It was a terrible, horrible, no good, very bad week at ServInt – the worst we’ve had since 10 years ago, when a fiber cut in just the wrong place brought us offline completely for seven hours. That day was one of the most professionally terrifying of my life, but we learned from it and we grew. In the wake of that event we added redundancies far beyond the “industry standard,” we fixed a ton of processes and we quickly regained the faith of our customers. To this day, that date in 2004 was the very last time ServInt’s entire network has gone down.
Every time we experience problems I am determined to make sure we learn from them. This week is a big learning week, because it’s been fraught with some of the biggest problems we’ve seen in nearly a decade. Let me take a few moments to tell you a bit about what challenges this week brought — to show you what went wrong, and what we did right as we resolved them.
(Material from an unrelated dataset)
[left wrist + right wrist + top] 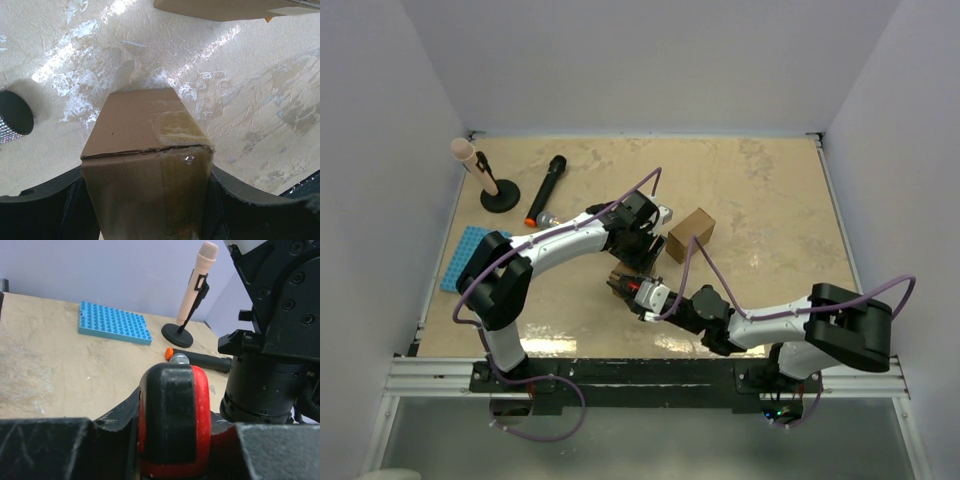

This week started with an announcement that the largest kernel level exploit in the history of our VPS and virtual dedicated offerings had been discovered. This exploit could have allowed hackers to access not only our customers’ VPSs but also the machines that they were hosted upon. A fix would require the reboot of literally thousands of servers, while minimizing the impact on our clients’ businesses — always our top priority. Within 48 hours we performed emergency maintenance on nearly every single customer in our datacenter. This meant forcing every single customer to accept at least a little downtime in the pursuit of vital security protections. Some customers did not like this, but if I had to do it all over again I would do it the same way. I am proud of the way ServInt rose to the challenge and protected our customer base from this dangerous exploit in such a swift manner.
I was really hoping that the week would get easier from there — but it didn’t. Last night, one of ServInt’s datacenters experienced one of the strangest, most difficult to explain, and most difficult to solve networking problems we have ever seen.
We build our networks to withstand most anything. We have stayed up through hurricanes, ice storms, and more equipment failures than I can count. We’ve made it through power disruption for extended periods, and other horrendous events that would have taken down providers that aren’t as thorough, many times over. But this one got us good for a while.
On Saturday evening, our network was running smoothly, as it generally has for more than a decade. Suddenly our monitoring system started showing red/green/red/green/etc. The phrase “this is not a drill” had to be used as senior engineers were plucked from their lives and rushed into the datacenter. Our COO was on a plane, I was at dinner, but the engineering fix-it team that really needed to be there was there, immediately. What made this situation unique, and what made it impossible to fix in the normal few minutes, was the fact that the critical equipment that was in the process of failing seemed incapable of making up its mind whether it was healthy or not. Making matters more challenging: high levels of equipment redundancy (normally a very good thing) made it nearly impossible to determine where the problem lay. Our top engineers, without access to reliable diagnostic data, literally had to pull the network apart and put it back together to find the exact piece of hardware that went haywire (in this case a router) that caused everything else to behave erratically. In the meantime, there was simply no information to share with increasingly frustrated customers, and our Tweets and Facebook posts began to sound unnecessarily vague.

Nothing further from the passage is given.